Anti-masturbation treatises such as The Onania (1708) saw enlargement both as a consequence of “self-pollution” and then as a means of enabling lesbian activity.

Several publications offer stories of a person originally understood to be a woman who, on official reconsideration of anatomy, was re-classified as male and required to wear masculine clothing. This reclassification may later be reversed with a corresponding required reversal of presentation. But desire as well as anatomy might be the trigger for such reclassification, as in the story of Anne Grandjean of Grenoble who, on confessing her desire for girls, was told by her confessor that she must therefore really be a boy and should dress and act accordingly.

The Onania (an anti-masturbation periodical) included a “letters column” of the true confessions type. Among many rather formulaic examples, there is one purporting to be from a woman who, after having her mind expanded (he says “debauched”) by Martial, Juvenal, and Ovid, began enjoying a sexual relationship with her mother’s chamber maid and as a result developed an enlarged clitoris. Somewhat refreshingly, the persona of the letter seems rather joyful and unashamed of her history and, although she has left off her sexual practices due to the enlargement, is still living in an affectionate relationship with her former lover.

Giles Jacob’s A Treatise of Hermaphrodites (1718) clings to the “anatomy causes desire” model but believes that the well-endowed woman can only give sexual pleasure and not achieve it herself due to the lack of an ability to ejaculate. This last position is countered by several literary examples representing pairs of sexual women who alternate in providing gratification to each other. In the examples above, taking on a masculine social role has been mentioned as something imposed by authorities, but Robert James’ Medicinal Dictionary (1745) gives the example of Henrikje Verschuur of Holland who, impatient with a female social role, crossdresses and enlists as a soldier, later enjoying sexual relationships with several women who apparently were aware of her original sex.
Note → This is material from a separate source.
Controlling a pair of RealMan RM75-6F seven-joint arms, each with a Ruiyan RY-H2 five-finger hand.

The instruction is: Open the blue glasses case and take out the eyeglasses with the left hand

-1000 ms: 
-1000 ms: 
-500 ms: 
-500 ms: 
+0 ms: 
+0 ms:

Samuel Tissot’s Onanism (1766) focuses primarily on the evils of mutual sexual stimulation between women, but includes a somewhat unusual note on the emotional side: “Women have been known to love girls with as much fondness as ever did the most passionate of men, and conceive the most poignant jealousy, when they [the girls] were addressed by the male sex upon the score of love.” [Note that the relationship is being portrayed as an older jealous aggressor and a younger object of affection who evidently is receptive to the affections of both men and women.]

Literary texts that include the motif of either physical or metaphoric hermaphroditism include Anthony Hamilton’s Memoirs of the Life of Count Grammont (1713); The Toast (1736) a vicious satirical piece by William King against the Duchess of Newburgh after failing to prevail in a lawsuit against her; and more positively, Aphra Behn’s 1688 poem “To the Fair Clarinda, Who Made Love to Me, Imagined More than Woman”.